Diane Newman: No, I know it's hard, because, like you say, it's just that women just seem to accept this. And your report was wonderful because it did review what is the evidence out there, and we do have a lot of efficacy in non-surgical treatment. I think that on the provider side, though, there's this belief that those are not very effective. Women don't want to do it. I'm somewhat biased because I've been doing that since I started my practice in the '80s. And there are a subset of women that will follow behavioral interventions, say, and non-surgical treatments, and do very well, especially those that may not have real severe symptoms, and it empowers that woman. You mentioned your funding in PCORI. I know that many researchers will be viewing this. Do you think there'll be further funding in this area? I know there's also a PCORI initiative, but this is such a major issue, especially with the aging woman, but I was wondering where do you see the federal agencies going as far as funding?

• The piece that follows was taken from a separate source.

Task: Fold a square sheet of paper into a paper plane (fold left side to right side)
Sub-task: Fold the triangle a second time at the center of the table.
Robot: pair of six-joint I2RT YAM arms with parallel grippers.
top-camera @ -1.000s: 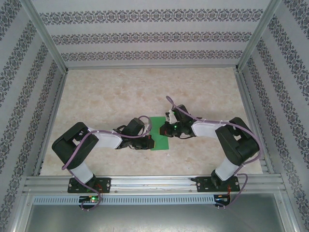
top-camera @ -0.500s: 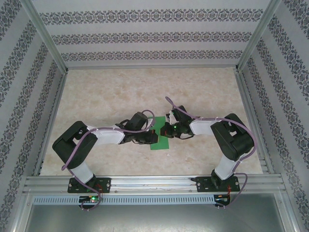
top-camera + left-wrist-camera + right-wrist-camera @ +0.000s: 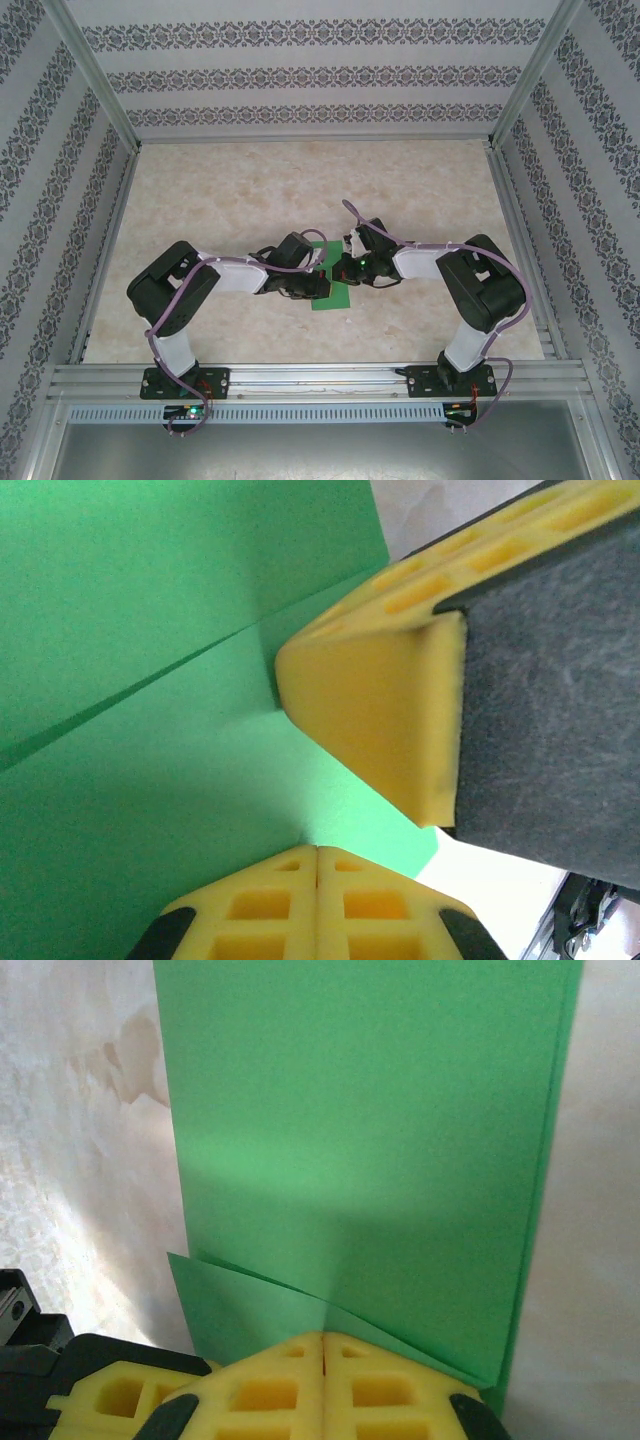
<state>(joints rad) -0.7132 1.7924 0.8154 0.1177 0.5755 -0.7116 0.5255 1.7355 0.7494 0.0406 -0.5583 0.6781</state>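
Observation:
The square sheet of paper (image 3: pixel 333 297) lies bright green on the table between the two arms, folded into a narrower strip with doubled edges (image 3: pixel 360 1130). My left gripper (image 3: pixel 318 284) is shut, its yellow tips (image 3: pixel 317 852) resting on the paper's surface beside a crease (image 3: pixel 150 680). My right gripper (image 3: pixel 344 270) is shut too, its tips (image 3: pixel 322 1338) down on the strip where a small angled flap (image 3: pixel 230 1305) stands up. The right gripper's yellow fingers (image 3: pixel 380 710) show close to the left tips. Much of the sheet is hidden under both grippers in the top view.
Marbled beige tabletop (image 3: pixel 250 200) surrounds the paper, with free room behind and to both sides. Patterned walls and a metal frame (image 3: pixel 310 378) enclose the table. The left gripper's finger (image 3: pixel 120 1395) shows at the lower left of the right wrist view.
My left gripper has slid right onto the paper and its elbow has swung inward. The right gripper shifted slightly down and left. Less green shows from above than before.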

Jill Huppert: Well, I think this has helped raise the issue. It was interesting. People were like, "Why is AHRQ going in this direction?" The first was heart health and the second was unhealthy alcohol use, so it's like, "How did you get to the bladder from those two?" But one of the things that AHRQ tries to target is the areas that don't have a real champion. So if there's an NIH area that really is going to do this, then we're not going to take on cancer control, for example. It's just not where we're going to be. But we generally don't fund by topic. That's not AHRQ's thing as well. What I have seen from the EvidenceNow Heart Health Initiative that they became interested in some follow on studies from that, which one of the ones was the cardiac rehab study that we funded afterwards. So I think that establishing this evidence, and really on the dissemination and implementation, and making sure that we get patient-centered outcomes that are measured is really where AHRQ's interest lies.

Diane Newman: Well, you tell anybody who says that to you is that smoking comes up in all epidemiological studies as far as it being a risk factor for incontinence, and alcohol is a trigger for urinary urgency. So I see you as right on with this. So thank you very much for presenting this. I know our viewers are really going to find this informative. Thank you, Dr. Huppert.

Jill Huppert: Great. Thanks very much for inviting me.